At the time, more than half of U.S. states were ignoring a federal law that requires them to share the names of mentally ill people with the national background checking system. Things have improved in recent years, with the number of mental health entries in the NICS index growing from 1.1 million in 2010 to more than 3.5 million last year, according to the Federal Bureau of Investigation, which handles the NCIS system.

But that’s figure represents only about 25 percent of Americans who suffer from severe mental illness. According to the National Institute of Mental Health, 4 percent of the population suffers from “serious functional impairment” linked to mental health condition; that’s more than 12 million people in the United States.
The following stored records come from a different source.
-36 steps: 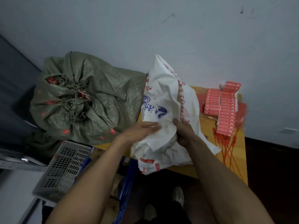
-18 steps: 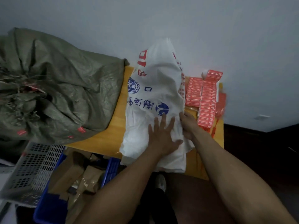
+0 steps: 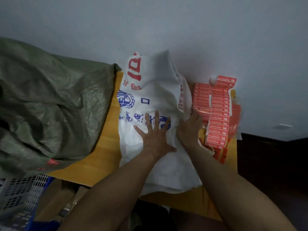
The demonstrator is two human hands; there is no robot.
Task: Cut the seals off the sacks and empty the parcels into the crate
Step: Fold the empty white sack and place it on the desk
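Sacks number two: a white sack (image 3: 158, 90) lies limp and flat on the worktop (image 3: 106, 157), and a green sack (image 3: 55, 100) bulges just left of it. We press our left hand (image 3: 155, 135) on the white sack, fingers straight and spread. Our right hand (image 3: 190, 129) lies at its right edge, fingertips hidden in a fold, so we cannot tell whether it pinches. We judge this sack emptied and being flattened; next the green sack's seal, unseen here, needs finding and cutting. Below-left of the white sack stands one blue crate (image 3: 43, 225) holding brown parcels (image 3: 55, 199), one white basket (image 3: 20, 194) beside it. To its right lie red seal tags (image 3: 218, 110), too many to count
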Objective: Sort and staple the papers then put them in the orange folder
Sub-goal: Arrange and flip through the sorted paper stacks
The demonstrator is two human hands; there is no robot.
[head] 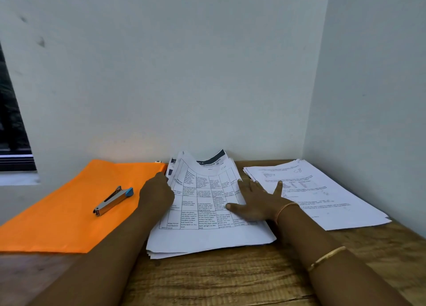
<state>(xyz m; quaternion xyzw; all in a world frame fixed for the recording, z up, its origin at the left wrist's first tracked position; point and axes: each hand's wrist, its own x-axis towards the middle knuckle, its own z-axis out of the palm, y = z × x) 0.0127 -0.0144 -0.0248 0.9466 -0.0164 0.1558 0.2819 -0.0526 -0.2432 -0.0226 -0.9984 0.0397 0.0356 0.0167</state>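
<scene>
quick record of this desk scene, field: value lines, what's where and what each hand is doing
orange folder: flat on the table, left side
stapler: lying on the orange folder, unheld
middle stack: table-printed sheet on top, far end curled up
right stack: right of it, handwritten mark on top sheet
left hand: at middle stack's left edge, fingers hidden
right hand: flat, fingers spread, on middle stack
</scene>
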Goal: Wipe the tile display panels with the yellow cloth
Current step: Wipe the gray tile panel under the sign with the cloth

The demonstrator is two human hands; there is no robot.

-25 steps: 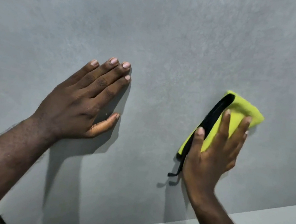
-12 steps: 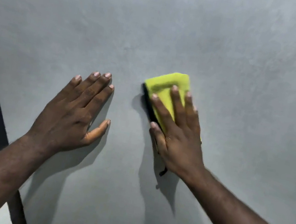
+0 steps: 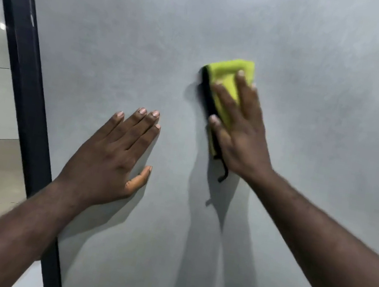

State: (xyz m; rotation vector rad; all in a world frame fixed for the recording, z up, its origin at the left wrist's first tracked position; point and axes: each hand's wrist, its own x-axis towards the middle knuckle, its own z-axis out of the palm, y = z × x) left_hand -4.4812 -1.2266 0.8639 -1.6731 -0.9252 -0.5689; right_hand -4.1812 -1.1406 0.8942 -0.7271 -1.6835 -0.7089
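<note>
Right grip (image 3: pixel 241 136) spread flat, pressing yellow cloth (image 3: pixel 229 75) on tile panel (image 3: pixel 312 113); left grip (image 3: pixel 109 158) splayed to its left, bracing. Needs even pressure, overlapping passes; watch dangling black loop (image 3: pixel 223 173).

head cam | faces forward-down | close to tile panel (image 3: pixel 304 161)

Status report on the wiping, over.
Left hand flat on grey matte tile panel. Right hand presses folded yellow cloth with black edge to panel. Only left hand near cloth's path.

Matt, mottled grey tile panel (image 3: pixel 227 25); soft yellow cloth (image 3: pixel 229 75); dark painted frame (image 3: pixel 28 73).
</note>
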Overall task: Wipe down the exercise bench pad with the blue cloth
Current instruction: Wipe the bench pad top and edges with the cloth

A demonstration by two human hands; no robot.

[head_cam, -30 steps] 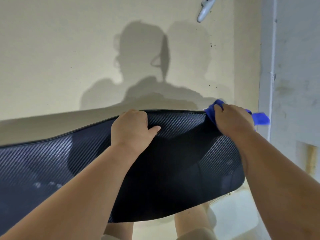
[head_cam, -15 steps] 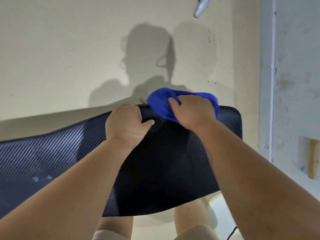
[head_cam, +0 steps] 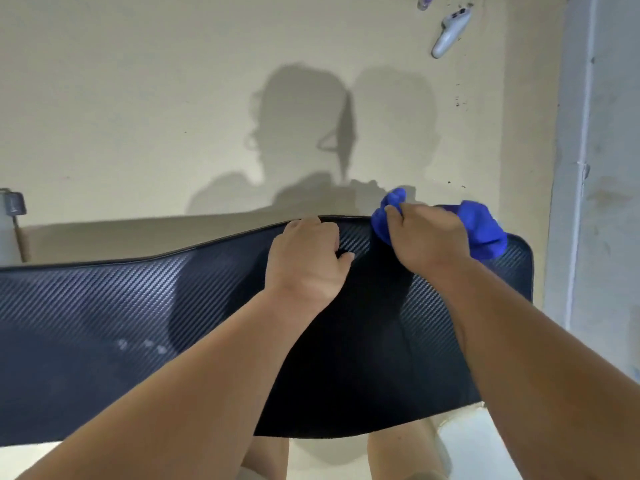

Symptoms can include aggressive antisocial behavior and suicidal tendencies.

Seven years after one of the worst massacres committed with handguns by a mentally unsound shooter, it seems the system aimed at curbing these incidents still needs a lot more work.

"Something as simple as a file transfer from one agency to another could have altered the series of events that nearly got me killed and killed 32 of my classmates,” Colin Goddard, who was wounded in the April 2007 Virginia Tech shooting, told ABC News last year.